Personal Injury, Probate, Employment, & Complex Litigation


What is Mediation?

Mediation is where a neutral third party reviews your case and tries to help everyone come to an agreement to settle the case. It can be amazingly helpful in settling cases as it puts pressure on both sides to evaluate their position and hear how a third party interprets their case for the first time. There have been many cases that I thought were going to go to trial only for them to settle in mediation (and others that I thought would settle but did not).

The process itself is generally the mediator talks to both sides to set the ground rules and then from that point forward has each party in a different room with the mediator going back and forth. This allows the emotional component of the case to be taken out of it and as a result, both parties tend to be more reasonable than without the mediator.
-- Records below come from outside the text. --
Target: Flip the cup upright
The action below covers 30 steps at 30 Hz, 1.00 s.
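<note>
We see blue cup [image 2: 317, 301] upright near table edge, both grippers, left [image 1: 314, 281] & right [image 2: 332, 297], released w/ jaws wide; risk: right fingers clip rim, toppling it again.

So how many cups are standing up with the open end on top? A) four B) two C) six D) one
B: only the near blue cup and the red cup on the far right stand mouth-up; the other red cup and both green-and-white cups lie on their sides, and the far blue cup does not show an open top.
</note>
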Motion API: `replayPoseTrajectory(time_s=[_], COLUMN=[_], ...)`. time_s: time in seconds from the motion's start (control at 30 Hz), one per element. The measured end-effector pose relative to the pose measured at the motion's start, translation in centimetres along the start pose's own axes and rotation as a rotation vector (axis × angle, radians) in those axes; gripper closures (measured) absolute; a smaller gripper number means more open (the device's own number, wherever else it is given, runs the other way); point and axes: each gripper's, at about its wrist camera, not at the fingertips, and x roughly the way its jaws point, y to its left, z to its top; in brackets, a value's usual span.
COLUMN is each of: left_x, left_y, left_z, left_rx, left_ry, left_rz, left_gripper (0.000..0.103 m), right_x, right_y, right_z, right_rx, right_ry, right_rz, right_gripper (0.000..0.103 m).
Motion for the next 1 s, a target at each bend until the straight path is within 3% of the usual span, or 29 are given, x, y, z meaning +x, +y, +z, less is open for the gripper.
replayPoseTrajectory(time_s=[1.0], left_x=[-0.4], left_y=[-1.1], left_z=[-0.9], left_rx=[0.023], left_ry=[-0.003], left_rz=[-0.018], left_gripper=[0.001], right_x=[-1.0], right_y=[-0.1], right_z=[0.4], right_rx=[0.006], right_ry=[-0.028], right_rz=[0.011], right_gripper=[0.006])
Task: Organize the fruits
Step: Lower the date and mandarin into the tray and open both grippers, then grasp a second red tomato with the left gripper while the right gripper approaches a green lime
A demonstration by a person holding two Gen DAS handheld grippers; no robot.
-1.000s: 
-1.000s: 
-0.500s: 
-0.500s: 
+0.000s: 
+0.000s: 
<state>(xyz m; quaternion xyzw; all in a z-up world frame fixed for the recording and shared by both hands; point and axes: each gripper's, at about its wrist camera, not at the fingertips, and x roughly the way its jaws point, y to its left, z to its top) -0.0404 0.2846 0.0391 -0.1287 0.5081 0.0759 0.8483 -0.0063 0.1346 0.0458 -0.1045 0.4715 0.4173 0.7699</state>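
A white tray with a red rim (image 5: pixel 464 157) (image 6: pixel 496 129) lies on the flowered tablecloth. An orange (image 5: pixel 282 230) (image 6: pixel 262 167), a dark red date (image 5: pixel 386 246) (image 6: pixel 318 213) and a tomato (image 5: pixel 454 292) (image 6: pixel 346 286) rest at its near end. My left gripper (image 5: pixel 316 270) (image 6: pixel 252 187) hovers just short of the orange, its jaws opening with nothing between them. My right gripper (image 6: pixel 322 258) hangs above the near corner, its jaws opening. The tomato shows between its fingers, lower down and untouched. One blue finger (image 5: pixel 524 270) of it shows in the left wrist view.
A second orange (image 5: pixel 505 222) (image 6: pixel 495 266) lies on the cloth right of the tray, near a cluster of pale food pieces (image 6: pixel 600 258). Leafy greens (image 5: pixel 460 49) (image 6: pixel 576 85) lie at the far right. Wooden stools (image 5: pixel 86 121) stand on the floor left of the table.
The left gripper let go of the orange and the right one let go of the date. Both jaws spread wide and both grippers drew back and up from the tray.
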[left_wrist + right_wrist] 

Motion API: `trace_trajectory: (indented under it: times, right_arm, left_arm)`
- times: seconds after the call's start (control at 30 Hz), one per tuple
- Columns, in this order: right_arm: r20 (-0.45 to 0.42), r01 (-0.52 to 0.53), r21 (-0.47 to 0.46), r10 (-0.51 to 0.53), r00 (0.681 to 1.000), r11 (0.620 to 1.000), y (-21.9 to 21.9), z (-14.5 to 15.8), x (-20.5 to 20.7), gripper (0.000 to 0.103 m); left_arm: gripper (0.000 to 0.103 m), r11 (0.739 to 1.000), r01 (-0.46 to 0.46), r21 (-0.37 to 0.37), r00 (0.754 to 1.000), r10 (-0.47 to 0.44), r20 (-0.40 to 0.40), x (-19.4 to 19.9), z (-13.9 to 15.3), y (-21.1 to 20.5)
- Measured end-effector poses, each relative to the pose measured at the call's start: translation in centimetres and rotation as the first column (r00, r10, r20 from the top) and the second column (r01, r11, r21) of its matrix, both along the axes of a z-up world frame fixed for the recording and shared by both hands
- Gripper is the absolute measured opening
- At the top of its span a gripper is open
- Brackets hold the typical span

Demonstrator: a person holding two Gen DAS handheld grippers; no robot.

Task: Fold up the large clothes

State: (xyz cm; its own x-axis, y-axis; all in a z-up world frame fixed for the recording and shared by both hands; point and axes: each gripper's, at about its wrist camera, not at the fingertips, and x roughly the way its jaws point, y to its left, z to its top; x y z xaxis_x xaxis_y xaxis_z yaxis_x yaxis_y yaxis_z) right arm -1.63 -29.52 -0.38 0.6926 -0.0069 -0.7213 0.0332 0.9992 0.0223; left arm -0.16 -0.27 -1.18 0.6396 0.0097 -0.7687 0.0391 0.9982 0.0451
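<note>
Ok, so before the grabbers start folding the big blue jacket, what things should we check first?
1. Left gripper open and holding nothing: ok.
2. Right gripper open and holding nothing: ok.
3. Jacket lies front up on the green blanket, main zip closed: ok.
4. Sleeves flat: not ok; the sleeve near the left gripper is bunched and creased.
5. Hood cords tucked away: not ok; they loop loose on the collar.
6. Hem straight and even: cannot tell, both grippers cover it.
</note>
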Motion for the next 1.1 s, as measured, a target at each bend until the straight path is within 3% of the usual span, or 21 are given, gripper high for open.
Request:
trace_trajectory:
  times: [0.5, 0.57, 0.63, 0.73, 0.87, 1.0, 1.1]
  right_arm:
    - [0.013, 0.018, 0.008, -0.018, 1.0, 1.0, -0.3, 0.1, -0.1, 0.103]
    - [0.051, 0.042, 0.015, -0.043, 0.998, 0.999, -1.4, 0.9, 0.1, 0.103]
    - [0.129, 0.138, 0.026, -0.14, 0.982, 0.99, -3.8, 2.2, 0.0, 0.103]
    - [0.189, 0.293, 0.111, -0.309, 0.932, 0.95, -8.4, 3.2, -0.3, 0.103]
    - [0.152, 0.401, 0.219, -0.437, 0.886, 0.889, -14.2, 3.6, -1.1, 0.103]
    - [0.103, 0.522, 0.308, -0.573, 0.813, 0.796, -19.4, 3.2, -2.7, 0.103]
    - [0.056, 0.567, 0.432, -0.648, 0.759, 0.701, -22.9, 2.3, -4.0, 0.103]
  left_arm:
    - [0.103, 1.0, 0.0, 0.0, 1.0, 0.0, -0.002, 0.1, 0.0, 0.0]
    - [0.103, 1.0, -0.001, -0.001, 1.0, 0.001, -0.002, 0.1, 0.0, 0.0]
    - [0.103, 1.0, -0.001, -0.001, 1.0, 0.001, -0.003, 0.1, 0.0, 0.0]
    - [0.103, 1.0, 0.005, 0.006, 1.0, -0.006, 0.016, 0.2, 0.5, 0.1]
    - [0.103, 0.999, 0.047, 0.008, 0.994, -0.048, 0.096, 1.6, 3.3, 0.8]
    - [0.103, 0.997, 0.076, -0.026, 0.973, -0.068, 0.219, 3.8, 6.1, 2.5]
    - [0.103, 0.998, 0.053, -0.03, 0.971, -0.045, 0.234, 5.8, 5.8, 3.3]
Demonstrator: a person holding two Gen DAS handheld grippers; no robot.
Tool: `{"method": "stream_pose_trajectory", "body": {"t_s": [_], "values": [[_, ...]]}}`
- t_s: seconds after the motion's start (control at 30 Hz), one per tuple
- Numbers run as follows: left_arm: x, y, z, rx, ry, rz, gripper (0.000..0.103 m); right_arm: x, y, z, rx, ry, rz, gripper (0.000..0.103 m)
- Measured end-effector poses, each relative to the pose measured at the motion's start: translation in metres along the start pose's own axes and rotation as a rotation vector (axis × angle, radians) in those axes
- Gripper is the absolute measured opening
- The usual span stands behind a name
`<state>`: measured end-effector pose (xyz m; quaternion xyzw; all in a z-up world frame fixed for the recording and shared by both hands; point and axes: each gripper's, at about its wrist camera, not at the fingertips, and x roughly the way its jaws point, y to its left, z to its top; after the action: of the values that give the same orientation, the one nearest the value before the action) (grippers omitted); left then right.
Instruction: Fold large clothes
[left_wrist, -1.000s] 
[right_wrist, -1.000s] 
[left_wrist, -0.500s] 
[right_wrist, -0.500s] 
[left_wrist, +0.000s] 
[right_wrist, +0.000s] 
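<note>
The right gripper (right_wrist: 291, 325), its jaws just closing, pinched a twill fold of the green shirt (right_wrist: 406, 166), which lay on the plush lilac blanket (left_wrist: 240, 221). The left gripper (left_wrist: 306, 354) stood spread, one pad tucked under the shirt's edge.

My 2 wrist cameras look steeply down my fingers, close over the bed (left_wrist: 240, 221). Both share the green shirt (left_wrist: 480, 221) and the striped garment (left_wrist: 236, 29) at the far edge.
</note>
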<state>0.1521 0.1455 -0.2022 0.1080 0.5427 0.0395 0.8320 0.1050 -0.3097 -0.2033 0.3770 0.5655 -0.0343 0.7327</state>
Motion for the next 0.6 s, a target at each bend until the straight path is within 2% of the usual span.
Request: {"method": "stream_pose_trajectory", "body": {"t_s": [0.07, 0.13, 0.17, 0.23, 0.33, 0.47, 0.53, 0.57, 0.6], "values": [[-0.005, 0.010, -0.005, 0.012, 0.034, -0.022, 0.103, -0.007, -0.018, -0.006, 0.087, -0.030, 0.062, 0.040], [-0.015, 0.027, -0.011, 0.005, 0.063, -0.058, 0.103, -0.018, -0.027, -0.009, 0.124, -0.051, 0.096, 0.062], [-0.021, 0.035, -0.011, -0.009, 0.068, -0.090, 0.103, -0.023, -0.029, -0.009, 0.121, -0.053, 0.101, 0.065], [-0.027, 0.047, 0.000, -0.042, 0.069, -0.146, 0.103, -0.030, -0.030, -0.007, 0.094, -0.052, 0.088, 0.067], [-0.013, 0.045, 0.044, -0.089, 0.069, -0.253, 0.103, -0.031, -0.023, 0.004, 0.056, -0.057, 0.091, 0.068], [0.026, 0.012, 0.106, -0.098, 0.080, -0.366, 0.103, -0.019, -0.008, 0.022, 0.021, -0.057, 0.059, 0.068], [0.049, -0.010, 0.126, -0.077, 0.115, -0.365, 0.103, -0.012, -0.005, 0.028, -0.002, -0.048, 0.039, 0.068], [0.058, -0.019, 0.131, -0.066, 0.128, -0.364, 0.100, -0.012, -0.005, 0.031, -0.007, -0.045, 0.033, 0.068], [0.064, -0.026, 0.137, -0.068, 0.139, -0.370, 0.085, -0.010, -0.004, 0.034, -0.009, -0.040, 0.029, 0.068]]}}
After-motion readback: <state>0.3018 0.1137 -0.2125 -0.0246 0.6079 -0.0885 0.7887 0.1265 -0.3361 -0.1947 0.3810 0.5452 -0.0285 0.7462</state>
Importantly though, there is a confidentiality during all mediation proceedings. This is actually codified by our legislature where any document prepared for mediation, or any discussion had during mediation is not admissible during a subsequent court proceeding. This means that both sides tend to be very open about their position. As such, not only are you getting feedback from the mediator about the strength of your evidence, but the mediator will act as a bit of an advocate using the opposition’s evidence against you. This has the benefit of allowing you to evaluate the strength of both positions and also allows you to know what the other side thinks the strengths and weaknesses of the case are.

During the litigation process you rarely get to see what the other side’s strategy is for trial. Yes, if you use discovery correctly you should be able to find out what evidence the other side plans on using, but you have no way of knowing how they will use that evidence, or why they think that evidence is important to the case but mediation allows you a window into what your opponent is thinking.

So while the purpose of mediation should always be to settle the case, with the best results coming when both sides have an open mind, but even if negotiations fail, you at least gain valuable insight into your opponent’s strategy to use at trial.